Material for this exercise
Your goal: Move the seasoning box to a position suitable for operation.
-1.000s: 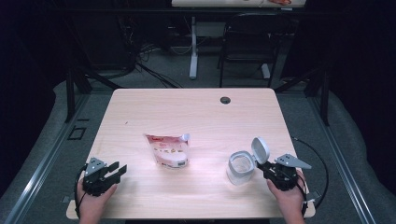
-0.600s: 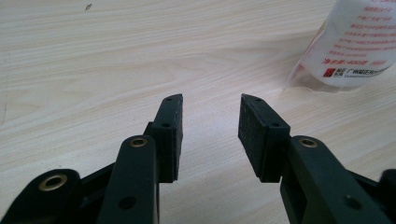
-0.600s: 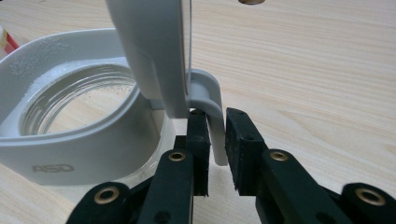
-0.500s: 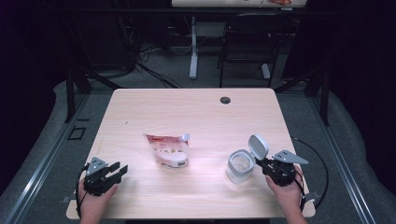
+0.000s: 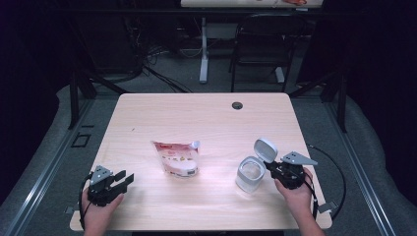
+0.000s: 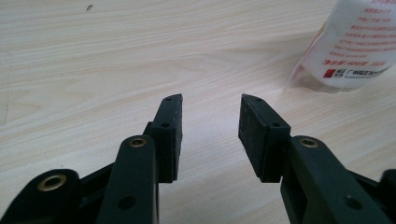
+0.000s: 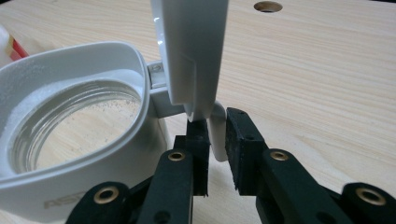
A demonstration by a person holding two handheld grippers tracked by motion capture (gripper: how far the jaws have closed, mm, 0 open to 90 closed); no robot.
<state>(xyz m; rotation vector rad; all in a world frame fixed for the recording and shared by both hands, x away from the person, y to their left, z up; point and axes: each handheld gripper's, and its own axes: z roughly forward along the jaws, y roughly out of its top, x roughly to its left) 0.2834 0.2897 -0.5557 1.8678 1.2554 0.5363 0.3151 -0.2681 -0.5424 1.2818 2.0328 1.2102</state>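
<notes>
Looking down from the high view, we've got the white jar [image 5: 250, 173] open at the table's [image 5: 206, 118] right front, lid [image 5: 265, 149] flipped up, pouch [image 5: 177, 158] mid-table. Our left gripper [image 6: 210, 123] gapes empty over bare wood. Our right gripper [image 7: 215, 137] pinches the jar's handle [image 7: 217, 135]; just residue inside.

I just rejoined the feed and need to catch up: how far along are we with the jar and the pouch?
Done: the jar's lid stands flipped open, and the jar looks empty. In hand: the right claw is closed on the jar's white handle tab. Left: the pouch lies untouched, and the left claw waits open near it.
</notes>
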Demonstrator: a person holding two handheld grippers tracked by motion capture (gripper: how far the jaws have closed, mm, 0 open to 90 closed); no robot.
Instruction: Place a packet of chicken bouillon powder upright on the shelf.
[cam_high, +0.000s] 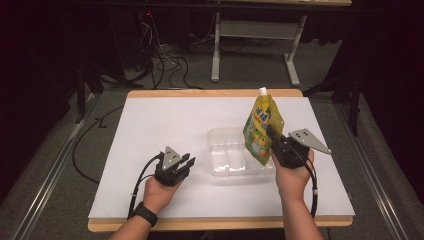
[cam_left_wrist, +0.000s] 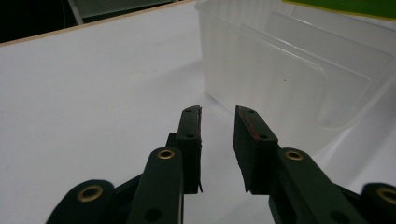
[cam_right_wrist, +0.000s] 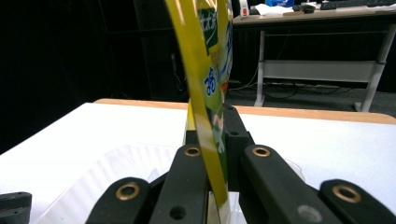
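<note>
A yellow-green drink pouch (cam_high: 261, 128) with a white spout hangs upright over the right end of a clear plastic container (cam_high: 231, 152). My right gripper (cam_high: 274, 138) is shut on the pouch's lower edge; in the right gripper view the pouch (cam_right_wrist: 210, 79) rises between the two jaws. My left gripper (cam_high: 188, 163) rests low on the white table surface, left of the container, jaws a little apart with nothing between them. In the left gripper view the container's wall (cam_left_wrist: 271, 70) stands just beyond the fingertips (cam_left_wrist: 190, 126).
A white sheet (cam_high: 165, 125) covers the wooden tabletop. Behind the table are a white desk frame (cam_high: 255, 35) and loose cables (cam_high: 165, 65) on the floor. Cables trail from both grippers toward the near edge.
</note>
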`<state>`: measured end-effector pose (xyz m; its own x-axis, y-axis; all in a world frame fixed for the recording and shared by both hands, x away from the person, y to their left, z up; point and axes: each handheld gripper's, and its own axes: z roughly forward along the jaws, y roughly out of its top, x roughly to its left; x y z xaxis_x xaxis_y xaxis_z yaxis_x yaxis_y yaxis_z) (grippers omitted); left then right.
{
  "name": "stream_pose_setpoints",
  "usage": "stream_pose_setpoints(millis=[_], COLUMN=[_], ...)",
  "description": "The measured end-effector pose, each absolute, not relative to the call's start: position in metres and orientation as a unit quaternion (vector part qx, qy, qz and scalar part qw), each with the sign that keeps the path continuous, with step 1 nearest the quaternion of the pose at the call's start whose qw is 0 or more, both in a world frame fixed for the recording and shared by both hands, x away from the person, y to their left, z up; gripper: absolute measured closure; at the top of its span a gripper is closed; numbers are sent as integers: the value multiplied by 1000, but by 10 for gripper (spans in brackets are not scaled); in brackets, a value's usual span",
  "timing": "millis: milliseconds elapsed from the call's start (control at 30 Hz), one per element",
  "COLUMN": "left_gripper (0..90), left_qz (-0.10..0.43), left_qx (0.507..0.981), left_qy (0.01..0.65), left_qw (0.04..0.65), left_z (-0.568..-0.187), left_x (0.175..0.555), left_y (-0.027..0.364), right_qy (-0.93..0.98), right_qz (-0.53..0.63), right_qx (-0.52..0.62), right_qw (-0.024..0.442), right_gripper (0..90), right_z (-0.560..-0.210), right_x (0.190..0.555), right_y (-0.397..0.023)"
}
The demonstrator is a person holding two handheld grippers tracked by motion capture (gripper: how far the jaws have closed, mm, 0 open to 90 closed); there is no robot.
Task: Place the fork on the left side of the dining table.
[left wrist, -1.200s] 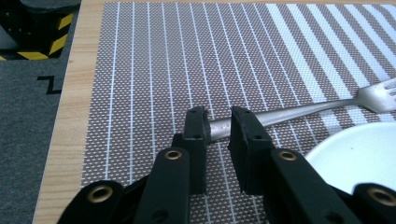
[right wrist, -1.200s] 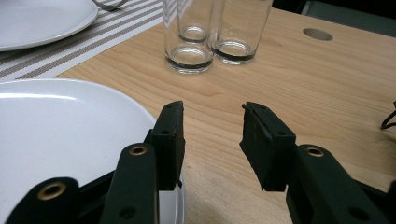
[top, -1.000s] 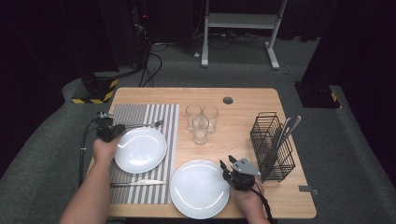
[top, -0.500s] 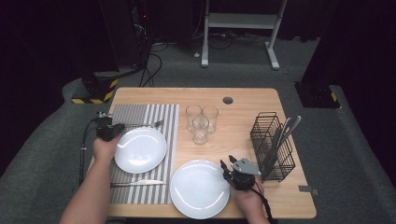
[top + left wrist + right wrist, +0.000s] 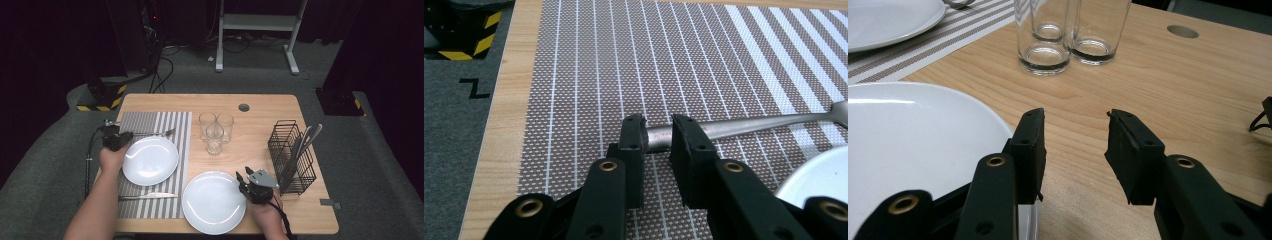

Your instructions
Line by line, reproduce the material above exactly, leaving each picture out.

Solved problem
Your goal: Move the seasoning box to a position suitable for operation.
-1.000s: 
-0.600s: 
-0.600s: 
-0.500s: 
+0.000s: 
+0.000s: 
+0.000s: 
A demonstration by a person holding two handheld grippers tracked by motion capture (gripper: how far the jaws have closed, mm, 0 open to 90 closed); no robot.
<state>(xyz m; rotation vector rad; all in a world frame fixed for the recording and shared by both hands, x away from the person, y to their left, z up; point and axes: each handheld gripper's, and its own axes: z roughly forward along the jaws, y roughly out of its top, x roughly to its left) 0.2834 0.2897 -0.5557 1.8678 1.2554 0.5363 0.3151 -0.2681 -0.5424 1.2818 2.0328 1.2102</state>
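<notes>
Looking down from the high view, we've got the white jar [image 5: 250, 173] open at the table's [image 5: 206, 118] right front, lid [image 5: 265, 149] flipped up, pouch [image 5: 177, 158] mid-table. Our left gripper [image 6: 210, 123] gapes empty over bare wood. Our right gripper [image 7: 215, 137] pinches the jar's handle [image 7: 217, 135]; just residue inside.

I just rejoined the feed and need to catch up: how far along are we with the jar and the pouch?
Done: the jar's lid stands flipped open, and the jar looks empty. In hand: the right claw is closed on the jar's white handle tab. Left: the pouch lies untouched, and the left claw waits open near it.
</notes>
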Demonstrator: a person holding two handheld grippers tracked by motion capture (gripper: how far the jaws have closed, mm, 0 open to 90 closed); no robot.
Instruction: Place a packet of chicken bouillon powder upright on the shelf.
[cam_high, +0.000s] 
[cam_left_wrist, +0.000s] 
[cam_right_wrist, +0.000s] 
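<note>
A yellow-green drink pouch (cam_high: 261, 128) with a white spout hangs upright over the right end of a clear plastic container (cam_high: 231, 152). My right gripper (cam_high: 274, 138) is shut on the pouch's lower edge; in the right gripper view the pouch (cam_right_wrist: 210, 79) rises between the two jaws. My left gripper (cam_high: 188, 163) rests low on the white table surface, left of the container, jaws a little apart with nothing between them. In the left gripper view the container's wall (cam_left_wrist: 271, 70) stands just beyond the fingertips (cam_left_wrist: 190, 126).
A white sheet (cam_high: 165, 125) covers the wooden tabletop. Behind the table are a white desk frame (cam_high: 255, 35) and loose cables (cam_high: 165, 65) on the floor. Cables trail from both grippers toward the near edge.
</note>
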`<state>`: measured end-effector pose (xyz m; its own x-axis, y-axis; all in a world frame fixed for the recording and shared by both hands, x away from the person, y to their left, z up; point and axes: each handheld gripper's, and its own axes: z roughly forward along the jaws, y roughly out of its top, x roughly to its left; x y z xaxis_x xaxis_y xaxis_z yaxis_x yaxis_y yaxis_z) (grippers omitted); left then right.
{
  "name": "stream_pose_setpoints",
  "usage": "stream_pose_setpoints(millis=[_], COLUMN=[_], ...)",
  "description": "The measured end-effector pose, each absolute, not relative to the call's start: position in metres and orientation as a unit quaternion (vector part qx, qy, qz and scalar part qw), each with the sign that keeps the path continuous, with step 1 nearest the quaternion of the pose at the call's start whose qw is 0 or more, both in a world frame fixed for the recording and shared by both hands, x away from the person, y to their left, z up; gripper: absolute measured closure; at the top of its span a gripper is closed; numbers are sent as integers: the value multiplied by 1000, but by 10 for gripper (spans in brackets are not scaled); in brackets, a value's usual span",
  "timing": "millis: milliseconds elapsed from the call's start (control at 30 Hz), one per element",
  "COLUMN": "left_gripper (0..90), left_qz (-0.10..0.43), left_qx (0.507..0.981), left_qy (0.01..0.65), left_qw (0.04..0.65), left_z (-0.568..-0.187), left_x (0.175..0.555), left_y (-0.027..0.364), right_qy (-0.93..0.98), right_qz (-0.53..0.63), right_qx (-0.52..0.62), right_qw (-0.024..0.442), right_gripper (0..90), right_z (-0.560..-0.210), right_x (0.190..0.555), right_y (-0.397..0.023)"
}
The demonstrator is a person holding two handheld grippers tracked by motion capture (gripper: how far the jaws have closed, mm, 0 open to 90 closed); there is no robot.
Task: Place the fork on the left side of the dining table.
[left wrist, -1.200s] 
[right wrist, -1.200s] 
[top, -1.000s] 
[top, -0.500s] 
[top + left wrist + right wrist, +0.000s] 

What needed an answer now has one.